1. e4 d6 2. d4 Nf6 3. Nc3 e5 4. dxe5 dxe5 5. Qxd8+ Kxd8 *

- Color-square strategies. When and how? Masters mention it often, books and material cover only the early basics.

- Piece play - the art of. See certain Sicilians and again, early middlegames without queens and/or middlegames with static center.

 

Silent_Tears

How to determine what “chess personality” u have (aggressive, defensive, tactical, etc.) and what openings u should play / how u should play ur middle game. No clue if this is possible just seems cool

autumncurtis

Top suggestions- how to resurface old threads

TakeTakeOops
autumncurtis wrote:

Top suggestions- how to resurface old threads

LOL true story. I didn't notice the startdate until later. We need a Necro-post endgame tutorial.

Silent_Tears

Same 😂 

TorrejosJames

Reply to my Gmail account: [email protected] and I will send you chess openings repertoire for black.

FonsiFG

Yes. ND Hello

Going4Draw

How to play solid until your opponent break or blinder.

Going4Draw

How to scan the board? Most of us don't know what we should look for or prioritize

Ethan_Brollier
dpruess wrote:

Hi!

Anyone out there have any suggestions for topics for future Chess Mentor courses?

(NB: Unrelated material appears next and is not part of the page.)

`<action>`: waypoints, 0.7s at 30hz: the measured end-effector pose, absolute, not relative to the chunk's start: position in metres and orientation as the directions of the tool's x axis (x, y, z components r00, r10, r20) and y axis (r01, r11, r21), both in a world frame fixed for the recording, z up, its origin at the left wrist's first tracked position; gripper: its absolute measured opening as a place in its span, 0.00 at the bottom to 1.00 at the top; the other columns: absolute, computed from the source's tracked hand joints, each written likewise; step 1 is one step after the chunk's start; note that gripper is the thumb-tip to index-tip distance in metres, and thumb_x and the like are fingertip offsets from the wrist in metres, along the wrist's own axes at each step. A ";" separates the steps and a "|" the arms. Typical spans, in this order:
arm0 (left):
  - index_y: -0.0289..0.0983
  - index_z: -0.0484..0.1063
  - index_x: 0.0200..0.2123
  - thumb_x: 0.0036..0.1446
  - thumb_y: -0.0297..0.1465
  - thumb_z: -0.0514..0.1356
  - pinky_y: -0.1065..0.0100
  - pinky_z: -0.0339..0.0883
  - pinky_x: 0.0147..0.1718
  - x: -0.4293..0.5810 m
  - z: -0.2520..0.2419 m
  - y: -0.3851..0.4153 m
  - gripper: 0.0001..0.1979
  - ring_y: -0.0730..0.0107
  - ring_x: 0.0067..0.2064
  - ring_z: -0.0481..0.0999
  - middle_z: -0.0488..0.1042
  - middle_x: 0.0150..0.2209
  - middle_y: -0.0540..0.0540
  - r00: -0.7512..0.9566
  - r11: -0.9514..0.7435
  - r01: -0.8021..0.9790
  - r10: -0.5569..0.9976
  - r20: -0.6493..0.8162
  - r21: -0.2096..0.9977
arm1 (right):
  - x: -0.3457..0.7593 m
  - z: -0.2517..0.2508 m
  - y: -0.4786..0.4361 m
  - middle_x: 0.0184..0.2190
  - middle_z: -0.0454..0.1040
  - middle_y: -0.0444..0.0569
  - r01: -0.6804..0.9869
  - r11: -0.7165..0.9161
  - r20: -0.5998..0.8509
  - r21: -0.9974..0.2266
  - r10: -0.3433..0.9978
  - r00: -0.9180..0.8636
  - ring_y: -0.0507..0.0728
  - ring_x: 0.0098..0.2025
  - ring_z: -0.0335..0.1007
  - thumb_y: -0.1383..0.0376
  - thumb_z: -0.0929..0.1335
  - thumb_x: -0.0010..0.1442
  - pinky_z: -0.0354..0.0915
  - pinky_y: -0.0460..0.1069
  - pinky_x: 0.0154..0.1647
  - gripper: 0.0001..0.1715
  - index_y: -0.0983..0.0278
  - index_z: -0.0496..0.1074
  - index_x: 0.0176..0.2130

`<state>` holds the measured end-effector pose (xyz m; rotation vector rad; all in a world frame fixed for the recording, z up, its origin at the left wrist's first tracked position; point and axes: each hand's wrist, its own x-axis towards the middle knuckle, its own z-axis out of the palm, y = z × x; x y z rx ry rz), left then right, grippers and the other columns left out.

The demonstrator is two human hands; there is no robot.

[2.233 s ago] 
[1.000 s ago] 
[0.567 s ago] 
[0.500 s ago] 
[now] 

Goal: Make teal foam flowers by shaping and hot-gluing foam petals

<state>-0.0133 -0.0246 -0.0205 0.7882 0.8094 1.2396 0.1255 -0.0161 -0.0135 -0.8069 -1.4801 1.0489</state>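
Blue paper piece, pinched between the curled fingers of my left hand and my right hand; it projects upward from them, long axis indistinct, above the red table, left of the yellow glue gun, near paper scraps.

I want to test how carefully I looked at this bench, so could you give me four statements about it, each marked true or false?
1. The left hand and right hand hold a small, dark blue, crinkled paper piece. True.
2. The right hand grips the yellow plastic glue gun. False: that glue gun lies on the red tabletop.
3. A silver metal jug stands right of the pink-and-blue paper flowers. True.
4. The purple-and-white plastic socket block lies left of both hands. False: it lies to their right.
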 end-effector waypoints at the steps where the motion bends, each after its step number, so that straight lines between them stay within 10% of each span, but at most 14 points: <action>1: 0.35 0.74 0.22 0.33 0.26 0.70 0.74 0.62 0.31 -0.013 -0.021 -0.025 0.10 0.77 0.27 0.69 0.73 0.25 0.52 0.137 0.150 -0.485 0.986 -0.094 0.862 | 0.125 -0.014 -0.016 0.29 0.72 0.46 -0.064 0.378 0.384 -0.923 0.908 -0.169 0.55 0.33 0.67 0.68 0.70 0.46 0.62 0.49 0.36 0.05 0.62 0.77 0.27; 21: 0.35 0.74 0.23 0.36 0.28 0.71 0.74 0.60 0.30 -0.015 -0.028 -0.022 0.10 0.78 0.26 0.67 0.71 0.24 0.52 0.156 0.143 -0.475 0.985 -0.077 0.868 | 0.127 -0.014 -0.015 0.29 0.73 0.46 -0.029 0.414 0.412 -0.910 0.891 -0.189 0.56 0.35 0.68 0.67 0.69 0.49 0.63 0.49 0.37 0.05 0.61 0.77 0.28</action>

The difference between hypermodern openings, the modern transpositional openings, and traditional openings. Hypermoderns like the Alekhine's, Pirc, KID, Zukertort, Nimzowitsch-Larsen, and KIA all aim to counter-attack the center rather than control it directly and are usually light on theory and heavy on imbalance, leading to lower draw percentages than other openings. Moderns (transpositionals) like the English, Reti, Modern, and Indian Game all look to transpose to a more favorable opening, essentially eliminating the possibility of playing an unfavorable opening (e.g. I didn't prep Sicilian, I play Reti, if 1... c5, we play Symmetrical English), and they all tend to counterattack the center while occupying it. Traditional openings like the Ruy Lopez, Sicilian, French, and Queen's Gambit all aim to occupy the center as much as possible and are usually heavy on theory and light on imbalance, leading to higher draw percentages than other openings. If you could explain "schools of thought" to the newer generations of chess, especially the most popular components and basic principles, but also the history if you feel like it.

SwimmerBill

I have a few that those of us below NM are bad at:

1. prophylaxis, including / stressing what the opponent is trying to do.

2. defense, which is hard to teach, not fun and hard to do.

3. Evaluating a position correctly and coming up with a plan.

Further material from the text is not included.